● **YOUR OBJECTIVE**: Transcribe only the lines of the listing below from the one holding "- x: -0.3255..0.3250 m" through the one holding "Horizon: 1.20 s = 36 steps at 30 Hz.", inclusive, without any change.
--------
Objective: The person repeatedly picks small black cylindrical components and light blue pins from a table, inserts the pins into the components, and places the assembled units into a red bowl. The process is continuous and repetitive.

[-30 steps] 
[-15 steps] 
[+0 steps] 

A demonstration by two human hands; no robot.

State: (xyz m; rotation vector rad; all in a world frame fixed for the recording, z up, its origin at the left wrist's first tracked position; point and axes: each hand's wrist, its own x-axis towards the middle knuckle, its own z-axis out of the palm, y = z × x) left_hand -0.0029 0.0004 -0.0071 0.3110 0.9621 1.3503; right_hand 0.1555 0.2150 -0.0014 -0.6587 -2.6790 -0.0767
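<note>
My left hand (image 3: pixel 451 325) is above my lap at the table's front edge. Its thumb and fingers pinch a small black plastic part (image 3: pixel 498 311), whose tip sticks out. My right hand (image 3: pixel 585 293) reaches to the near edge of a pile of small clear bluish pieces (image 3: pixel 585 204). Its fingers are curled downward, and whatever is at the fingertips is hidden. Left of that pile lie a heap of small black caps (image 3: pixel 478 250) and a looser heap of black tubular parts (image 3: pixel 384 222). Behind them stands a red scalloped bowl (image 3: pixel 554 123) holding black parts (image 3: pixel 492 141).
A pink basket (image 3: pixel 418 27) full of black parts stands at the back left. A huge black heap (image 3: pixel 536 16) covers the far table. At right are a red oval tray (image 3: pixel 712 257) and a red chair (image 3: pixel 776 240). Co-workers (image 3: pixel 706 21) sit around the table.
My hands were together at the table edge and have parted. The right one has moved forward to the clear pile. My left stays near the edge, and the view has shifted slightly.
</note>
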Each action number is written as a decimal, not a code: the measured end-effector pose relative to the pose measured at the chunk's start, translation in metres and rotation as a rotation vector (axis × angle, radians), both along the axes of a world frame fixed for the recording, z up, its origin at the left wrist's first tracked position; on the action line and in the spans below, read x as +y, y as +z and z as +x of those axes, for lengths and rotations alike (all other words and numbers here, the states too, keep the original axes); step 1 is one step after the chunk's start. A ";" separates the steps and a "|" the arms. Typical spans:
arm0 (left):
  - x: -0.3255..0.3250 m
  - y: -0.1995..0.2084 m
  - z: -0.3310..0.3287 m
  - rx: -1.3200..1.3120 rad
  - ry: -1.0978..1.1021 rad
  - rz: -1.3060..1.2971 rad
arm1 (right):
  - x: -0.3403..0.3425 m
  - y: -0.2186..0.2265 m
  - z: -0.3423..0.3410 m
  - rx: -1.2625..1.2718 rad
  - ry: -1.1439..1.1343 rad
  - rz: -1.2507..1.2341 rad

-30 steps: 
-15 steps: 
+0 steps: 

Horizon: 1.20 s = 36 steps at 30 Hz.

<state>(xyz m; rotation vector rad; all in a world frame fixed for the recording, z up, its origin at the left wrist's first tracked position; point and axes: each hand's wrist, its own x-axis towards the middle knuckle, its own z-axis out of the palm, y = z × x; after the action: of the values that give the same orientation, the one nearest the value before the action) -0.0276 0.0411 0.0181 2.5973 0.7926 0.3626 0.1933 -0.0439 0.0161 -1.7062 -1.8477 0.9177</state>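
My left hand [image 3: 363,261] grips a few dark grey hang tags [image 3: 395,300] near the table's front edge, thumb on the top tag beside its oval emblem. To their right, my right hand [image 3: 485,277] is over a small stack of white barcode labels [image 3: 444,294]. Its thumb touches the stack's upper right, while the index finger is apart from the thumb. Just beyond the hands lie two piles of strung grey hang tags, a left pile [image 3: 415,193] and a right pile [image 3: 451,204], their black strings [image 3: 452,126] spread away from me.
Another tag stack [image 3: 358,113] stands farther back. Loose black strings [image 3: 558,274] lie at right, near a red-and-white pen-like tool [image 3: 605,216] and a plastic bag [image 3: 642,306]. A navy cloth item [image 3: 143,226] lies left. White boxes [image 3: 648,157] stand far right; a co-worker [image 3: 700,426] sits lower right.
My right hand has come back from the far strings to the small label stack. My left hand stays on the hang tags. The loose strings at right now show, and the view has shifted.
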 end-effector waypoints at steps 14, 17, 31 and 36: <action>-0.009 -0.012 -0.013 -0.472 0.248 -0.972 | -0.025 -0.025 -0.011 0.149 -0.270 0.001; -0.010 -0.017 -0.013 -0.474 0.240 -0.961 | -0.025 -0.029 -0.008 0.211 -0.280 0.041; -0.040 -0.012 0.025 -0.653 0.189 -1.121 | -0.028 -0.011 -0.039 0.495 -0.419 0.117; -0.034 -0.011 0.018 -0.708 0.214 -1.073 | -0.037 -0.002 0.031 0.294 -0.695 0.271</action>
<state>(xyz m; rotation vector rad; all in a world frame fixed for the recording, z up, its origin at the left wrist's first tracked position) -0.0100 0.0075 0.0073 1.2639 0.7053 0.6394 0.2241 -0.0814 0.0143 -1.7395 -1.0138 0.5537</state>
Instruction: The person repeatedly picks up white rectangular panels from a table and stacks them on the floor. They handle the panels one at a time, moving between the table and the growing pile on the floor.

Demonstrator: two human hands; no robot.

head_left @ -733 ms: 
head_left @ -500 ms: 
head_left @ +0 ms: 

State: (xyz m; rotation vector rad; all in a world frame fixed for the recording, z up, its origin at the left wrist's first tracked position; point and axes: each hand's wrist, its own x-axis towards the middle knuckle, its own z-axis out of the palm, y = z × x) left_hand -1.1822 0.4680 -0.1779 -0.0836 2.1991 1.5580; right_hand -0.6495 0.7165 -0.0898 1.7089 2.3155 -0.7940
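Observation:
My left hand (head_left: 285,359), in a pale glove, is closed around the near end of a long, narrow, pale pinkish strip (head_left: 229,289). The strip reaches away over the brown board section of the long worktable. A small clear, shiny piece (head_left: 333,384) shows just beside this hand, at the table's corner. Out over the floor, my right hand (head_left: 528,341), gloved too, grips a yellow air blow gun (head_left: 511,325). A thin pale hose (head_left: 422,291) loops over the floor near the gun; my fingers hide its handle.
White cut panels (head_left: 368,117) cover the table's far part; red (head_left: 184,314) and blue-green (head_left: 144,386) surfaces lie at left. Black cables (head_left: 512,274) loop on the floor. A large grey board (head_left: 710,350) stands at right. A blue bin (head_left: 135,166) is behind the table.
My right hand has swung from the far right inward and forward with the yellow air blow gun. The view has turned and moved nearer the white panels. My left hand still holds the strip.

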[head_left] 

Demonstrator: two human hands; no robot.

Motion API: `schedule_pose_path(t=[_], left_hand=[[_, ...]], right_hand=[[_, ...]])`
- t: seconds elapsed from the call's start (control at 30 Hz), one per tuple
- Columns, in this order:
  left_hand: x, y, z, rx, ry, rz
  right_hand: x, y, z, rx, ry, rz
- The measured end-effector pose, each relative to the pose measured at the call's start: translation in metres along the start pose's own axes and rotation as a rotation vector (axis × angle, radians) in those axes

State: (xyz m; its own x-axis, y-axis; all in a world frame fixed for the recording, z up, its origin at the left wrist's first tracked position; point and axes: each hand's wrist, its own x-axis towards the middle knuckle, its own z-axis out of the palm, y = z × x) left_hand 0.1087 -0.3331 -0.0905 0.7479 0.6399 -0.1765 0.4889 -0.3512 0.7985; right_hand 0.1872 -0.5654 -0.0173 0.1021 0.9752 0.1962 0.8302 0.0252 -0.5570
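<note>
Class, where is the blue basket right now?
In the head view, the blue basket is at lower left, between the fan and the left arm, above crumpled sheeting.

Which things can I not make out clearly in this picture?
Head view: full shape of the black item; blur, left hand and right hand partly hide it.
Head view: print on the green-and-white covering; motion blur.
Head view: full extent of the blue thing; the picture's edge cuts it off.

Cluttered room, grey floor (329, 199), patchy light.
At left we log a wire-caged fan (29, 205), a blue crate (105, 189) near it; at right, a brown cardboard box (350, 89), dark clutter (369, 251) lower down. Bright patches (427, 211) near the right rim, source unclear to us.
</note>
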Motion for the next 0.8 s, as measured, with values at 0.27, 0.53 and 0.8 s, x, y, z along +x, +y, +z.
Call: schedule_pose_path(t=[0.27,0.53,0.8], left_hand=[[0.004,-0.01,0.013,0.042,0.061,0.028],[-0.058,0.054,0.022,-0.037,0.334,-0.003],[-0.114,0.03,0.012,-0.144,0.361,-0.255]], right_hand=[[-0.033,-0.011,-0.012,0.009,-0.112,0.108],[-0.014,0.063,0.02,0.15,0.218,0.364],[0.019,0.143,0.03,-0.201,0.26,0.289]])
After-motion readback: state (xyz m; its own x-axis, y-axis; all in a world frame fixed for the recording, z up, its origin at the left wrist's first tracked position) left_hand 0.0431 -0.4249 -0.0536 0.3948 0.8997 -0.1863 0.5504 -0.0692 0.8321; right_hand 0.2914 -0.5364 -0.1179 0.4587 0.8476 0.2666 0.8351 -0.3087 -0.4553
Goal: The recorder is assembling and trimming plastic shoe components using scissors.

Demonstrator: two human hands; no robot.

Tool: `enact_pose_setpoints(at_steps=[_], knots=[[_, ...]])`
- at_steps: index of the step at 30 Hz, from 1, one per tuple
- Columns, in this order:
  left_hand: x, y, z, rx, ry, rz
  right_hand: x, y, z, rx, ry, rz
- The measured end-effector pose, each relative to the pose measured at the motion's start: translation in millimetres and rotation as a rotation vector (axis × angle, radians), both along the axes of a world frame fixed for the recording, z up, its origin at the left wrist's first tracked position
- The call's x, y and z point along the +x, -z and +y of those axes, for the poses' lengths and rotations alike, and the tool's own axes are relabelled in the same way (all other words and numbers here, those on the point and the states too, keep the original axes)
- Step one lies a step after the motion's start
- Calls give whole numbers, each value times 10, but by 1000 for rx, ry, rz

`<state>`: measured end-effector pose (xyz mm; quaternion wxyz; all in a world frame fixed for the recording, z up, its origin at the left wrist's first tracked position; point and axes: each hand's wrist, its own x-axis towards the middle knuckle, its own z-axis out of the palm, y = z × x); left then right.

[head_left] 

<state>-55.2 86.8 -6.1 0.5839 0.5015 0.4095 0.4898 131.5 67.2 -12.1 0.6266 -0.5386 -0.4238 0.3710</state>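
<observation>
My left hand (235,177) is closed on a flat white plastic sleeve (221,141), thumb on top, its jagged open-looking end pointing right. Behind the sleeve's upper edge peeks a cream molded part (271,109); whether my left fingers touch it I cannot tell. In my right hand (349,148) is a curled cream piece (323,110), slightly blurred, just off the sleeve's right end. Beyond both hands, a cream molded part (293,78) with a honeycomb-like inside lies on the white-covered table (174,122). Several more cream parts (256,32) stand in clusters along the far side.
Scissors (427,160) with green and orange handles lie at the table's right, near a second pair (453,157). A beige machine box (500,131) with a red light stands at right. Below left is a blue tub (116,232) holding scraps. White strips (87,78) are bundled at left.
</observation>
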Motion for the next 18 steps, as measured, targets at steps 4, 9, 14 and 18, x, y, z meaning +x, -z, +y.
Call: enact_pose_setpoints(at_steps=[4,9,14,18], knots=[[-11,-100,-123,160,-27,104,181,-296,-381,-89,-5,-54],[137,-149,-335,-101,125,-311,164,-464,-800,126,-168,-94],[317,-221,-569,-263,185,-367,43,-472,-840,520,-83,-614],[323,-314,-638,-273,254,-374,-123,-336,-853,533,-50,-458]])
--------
● **TASK RESULT**:
  - x: -0.3255..0.3250 m
  - y: -0.1995..0.2084 m
  - z: -0.3310..0.3287 m
  - rx: -1.3200..1.3120 rad
  - ry: -1.0978..1.1021 rad
  - rz: -1.3060..1.2971 rad
arm1 (right):
  - x: -0.3403..0.3425 m
  - y: -0.2186..0.2265 m
  - z: -0.3423..0.3410 m
  - rx: -1.2625..1.2718 rad
  - ry: -1.1439..1.1343 rad
  - rz: -1.2507..1.2341 rad

-30 steps: 
-15 steps: 
+0 steps: 

Horizon: 1.20 s = 36 steps at 30 Hz.

The response has been given in full.